*GOAL OF THE EXERCISE:*
Look below for the line containing "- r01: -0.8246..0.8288"; from there through the line containing "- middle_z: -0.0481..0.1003", both lines included, please set down each line exactly and nothing else.

*DATA SEGMENT:*
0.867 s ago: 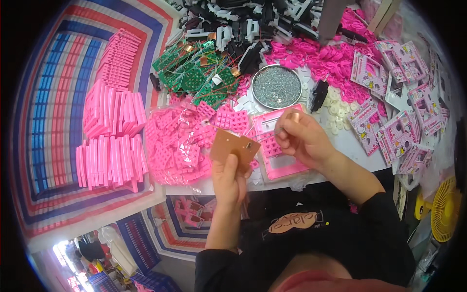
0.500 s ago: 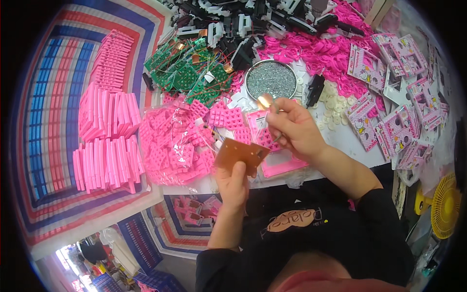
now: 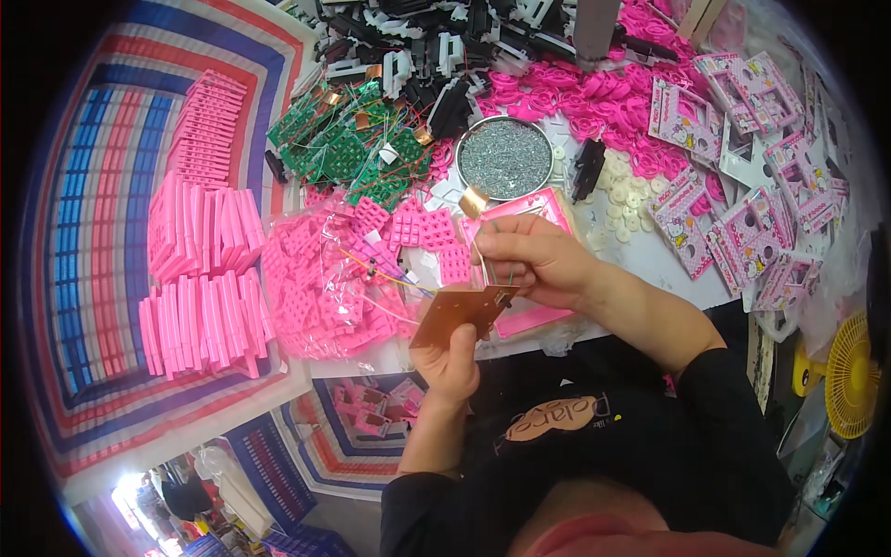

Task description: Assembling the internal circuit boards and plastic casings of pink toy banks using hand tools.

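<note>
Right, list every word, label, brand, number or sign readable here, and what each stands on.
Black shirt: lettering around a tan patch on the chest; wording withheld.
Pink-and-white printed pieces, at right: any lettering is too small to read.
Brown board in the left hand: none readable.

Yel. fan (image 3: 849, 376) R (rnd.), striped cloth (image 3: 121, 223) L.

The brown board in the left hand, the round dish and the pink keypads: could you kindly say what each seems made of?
Brown board: probably resin laminate with a slight sheen, judging by its thin, flat shape.
Round dish: likely metal, since its rim looks silvery and shiny.
Pink keypads: rubber or plastic, fairly matte, given their moulded, evenly coloured buttons.
</note>
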`<state>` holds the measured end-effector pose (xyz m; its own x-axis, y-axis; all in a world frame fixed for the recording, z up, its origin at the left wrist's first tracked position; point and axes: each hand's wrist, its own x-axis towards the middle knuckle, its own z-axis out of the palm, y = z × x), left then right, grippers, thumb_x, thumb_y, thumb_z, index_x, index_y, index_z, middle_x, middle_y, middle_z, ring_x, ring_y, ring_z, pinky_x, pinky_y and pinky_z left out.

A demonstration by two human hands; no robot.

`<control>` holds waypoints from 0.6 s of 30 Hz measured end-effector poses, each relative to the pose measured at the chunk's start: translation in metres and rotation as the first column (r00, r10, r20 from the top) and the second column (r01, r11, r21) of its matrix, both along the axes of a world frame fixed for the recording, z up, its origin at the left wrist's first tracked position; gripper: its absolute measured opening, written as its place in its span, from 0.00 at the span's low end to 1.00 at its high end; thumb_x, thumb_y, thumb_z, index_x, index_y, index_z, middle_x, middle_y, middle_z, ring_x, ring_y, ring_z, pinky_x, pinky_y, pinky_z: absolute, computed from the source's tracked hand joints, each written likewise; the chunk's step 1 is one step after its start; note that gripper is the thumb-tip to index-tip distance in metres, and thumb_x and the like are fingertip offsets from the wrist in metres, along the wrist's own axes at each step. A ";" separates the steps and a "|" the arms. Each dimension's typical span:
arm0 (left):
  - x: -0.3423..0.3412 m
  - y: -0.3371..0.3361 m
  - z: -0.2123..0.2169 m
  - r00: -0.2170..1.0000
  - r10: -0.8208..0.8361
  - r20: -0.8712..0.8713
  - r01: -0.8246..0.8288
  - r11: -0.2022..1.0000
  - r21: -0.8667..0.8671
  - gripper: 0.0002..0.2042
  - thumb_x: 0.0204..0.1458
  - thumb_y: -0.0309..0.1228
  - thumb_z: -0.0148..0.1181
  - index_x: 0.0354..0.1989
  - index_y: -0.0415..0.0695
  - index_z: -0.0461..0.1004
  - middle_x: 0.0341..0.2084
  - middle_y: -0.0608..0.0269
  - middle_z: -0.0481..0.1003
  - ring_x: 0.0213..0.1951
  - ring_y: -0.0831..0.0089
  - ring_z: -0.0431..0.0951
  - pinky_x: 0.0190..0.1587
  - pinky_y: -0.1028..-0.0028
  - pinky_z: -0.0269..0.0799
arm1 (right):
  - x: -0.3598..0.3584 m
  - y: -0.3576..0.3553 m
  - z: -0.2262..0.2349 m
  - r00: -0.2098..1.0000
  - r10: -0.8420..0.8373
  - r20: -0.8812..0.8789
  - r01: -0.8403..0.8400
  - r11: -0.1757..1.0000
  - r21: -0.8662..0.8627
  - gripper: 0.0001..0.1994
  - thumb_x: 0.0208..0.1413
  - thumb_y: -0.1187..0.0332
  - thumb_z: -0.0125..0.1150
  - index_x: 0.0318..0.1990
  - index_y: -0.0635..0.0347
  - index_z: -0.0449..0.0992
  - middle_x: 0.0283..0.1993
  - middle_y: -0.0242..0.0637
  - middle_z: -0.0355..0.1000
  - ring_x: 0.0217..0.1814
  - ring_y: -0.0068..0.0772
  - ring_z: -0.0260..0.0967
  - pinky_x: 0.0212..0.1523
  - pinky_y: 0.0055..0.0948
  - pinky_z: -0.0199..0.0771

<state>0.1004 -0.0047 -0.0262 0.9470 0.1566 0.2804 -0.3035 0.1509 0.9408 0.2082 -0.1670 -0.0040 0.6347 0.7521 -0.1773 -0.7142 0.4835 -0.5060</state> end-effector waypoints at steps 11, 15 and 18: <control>0.009 0.034 0.011 0.917 -0.306 0.256 0.175 0.885 0.432 0.14 0.68 0.35 0.52 0.48 0.35 0.74 0.39 0.41 0.79 0.27 0.65 0.79 0.35 0.68 0.78 | -0.023 0.006 -0.019 0.997 -0.053 0.048 0.065 0.952 -0.299 0.09 0.64 0.63 0.63 0.41 0.60 0.79 0.22 0.23 0.65 0.18 0.12 0.56 0.19 0.17 0.52; -0.009 0.037 0.019 0.991 -0.107 -0.081 0.126 0.950 0.287 0.15 0.67 0.31 0.50 0.51 0.29 0.73 0.36 0.46 0.80 0.27 0.70 0.78 0.30 0.74 0.75 | -0.057 -0.081 -0.005 0.872 -0.241 0.427 0.459 0.708 -0.537 0.06 0.64 0.71 0.61 0.46 0.60 0.76 0.24 0.27 0.70 0.18 0.15 0.60 0.17 0.19 0.56; -0.018 0.030 0.016 0.907 -0.228 -0.353 0.255 0.966 0.030 0.16 0.67 0.31 0.51 0.52 0.29 0.72 0.37 0.46 0.81 0.26 0.73 0.79 0.27 0.77 0.74 | -0.079 -0.170 0.014 0.963 0.173 0.208 0.070 0.585 -0.808 0.12 0.60 0.71 0.63 0.51 0.60 0.75 0.21 0.29 0.72 0.15 0.17 0.63 0.17 0.17 0.59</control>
<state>0.0822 0.0248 -0.0100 0.9929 -0.0981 -0.0677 0.0780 0.1046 0.9915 0.1295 -0.3371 0.0102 0.7098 0.4091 -0.5734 -0.5214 -0.2420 -0.8182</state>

*RESPONSE TO THIS EXERCISE:*
  - r01: -0.8246..0.8288
  - r11: -0.2022..1.0000
  - r21: -0.8667..0.8671
  - gripper: 0.0002..0.2042
  - thumb_x: 0.0204..0.1458
  - thumb_y: -0.0309..0.1228
  - thumb_z: -0.0148..0.1181
  - index_x: 0.0354..0.1989
  - index_y: -0.0415..0.0695
  - index_z: -0.0461..0.1004
  - middle_x: 0.0341..0.2084
  - middle_y: -0.0608..0.0269
  - middle_z: -0.0481..0.1003

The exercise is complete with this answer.